あと、箸の使い方が上手。練習したのが分かる。
「このトンカツも美味しいよ。揚げる料理はあるけど、パンを使って揚げる料理は初めてだから、どんな味か分からなかったけど、ソースと付けると美味しい」
「ソースに関しては企業努力の賜物だけどね(お○みソース様々だな)」
「ん?何か言った?」
「ううん、何でもないよ」
ポロッと出た言葉も素早く拾うとは流石リュカさん、侮れないな。でもすぐに誤魔化せた俺も流石だと褒めたい気分だよ。
そう思ってると、部屋の外からヒューゴさんの怒った声とサイラスの焦った声が聞こえて来た。

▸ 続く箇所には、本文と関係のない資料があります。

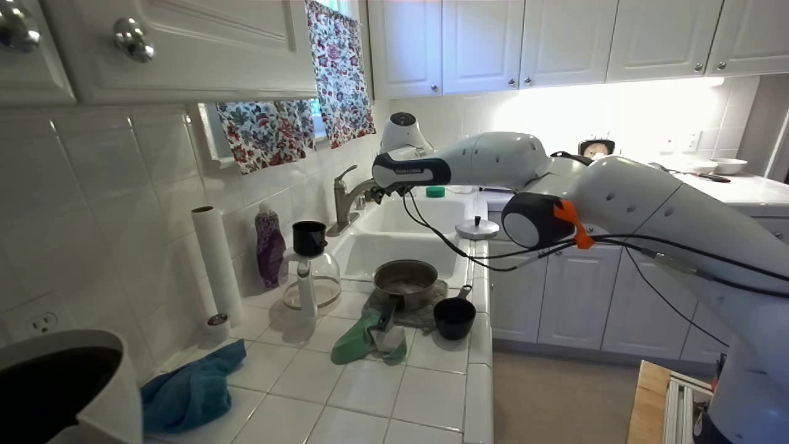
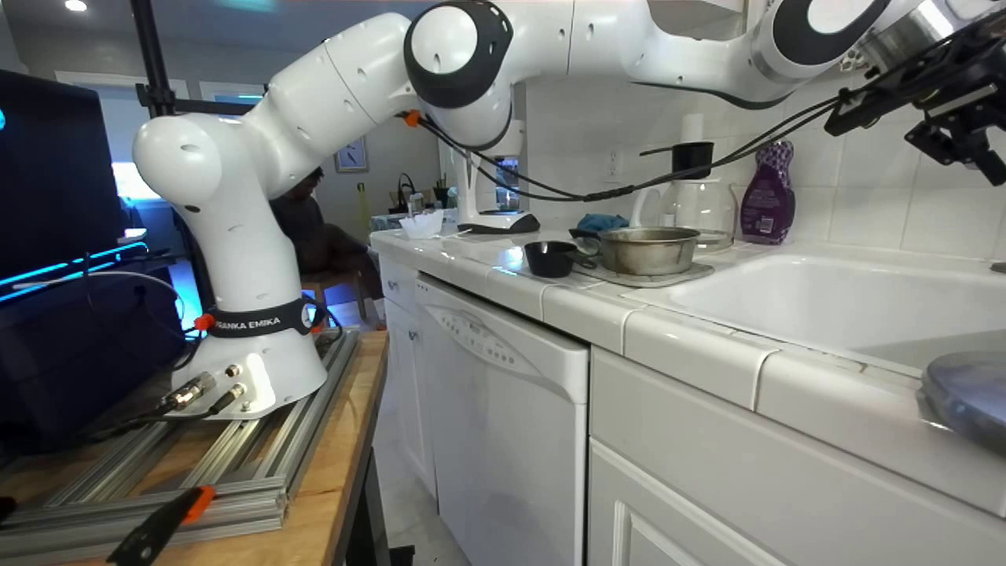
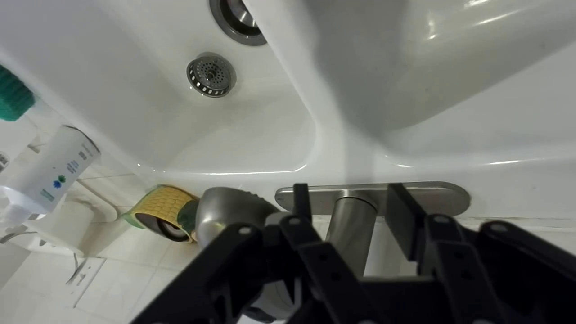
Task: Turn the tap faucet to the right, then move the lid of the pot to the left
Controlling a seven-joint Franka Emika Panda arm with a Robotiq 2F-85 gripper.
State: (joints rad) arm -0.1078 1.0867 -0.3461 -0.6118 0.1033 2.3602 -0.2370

「お前、千結様よりも先に食事をするとは、それも城下にまで行ったとは、何を考えている」
「すみません!ヒューゴ先輩!!!!!!」
「来い、指導してやる。今日はいつも以上に手は抜かないからそのつもりでな」
「嫌ァァァァァ、し、死んじゃうゥゥゥゥゥゥゥゥ!!!!!!」
サイラスの嘆きと言うなの叫び声が離れるのを苦笑いで聞き流す。元は俺のせいとは言え、ちょっと不憫だな。
今度何か作ってあげよう。ぁ、でもそしたら調子乗って怒られるって可能性もあるか。
うーん、難しい話だな。これは。
そう思いながら豚汁を啜るが、うん、やっぱり美味しい。俺天才。心の中で自画自賛する。
なんて馬鹿な考えしてたら、リュカさんの手がモジモジしてるから、視線を上げる。
「千結、たまにで良い。こうやって、千結の料理を食べたいんだが、良いかな?」
「!、全然良いですよ。寧ろ、料理するの好きなので、オッケーです!」
「、、、、そっか、良かった。ありがとう」
「感謝するのは俺の方なので、、、、リュカさんは好きな料理とか、食べ物ありますか?」
「好きな食べ物、料理かぁ、うーん鶏肉を使った料理と、ジャガイモを使った料理は好きかな。ジャガイモって意外と美味しくて」
「へー、参考になります」
やっぱり、と言うか中世時代ってジャガイモはあんまり使われてなかったって聞いてたけど、この世界でもそれは適応されるとは。
でも、リュカさんのおかげで次作る料理は決まったもんだ!それにリュカさんのおかげなのかな、レイさん以外の王子2人とも接触と言うか仲良くなれたし、良かった良かった。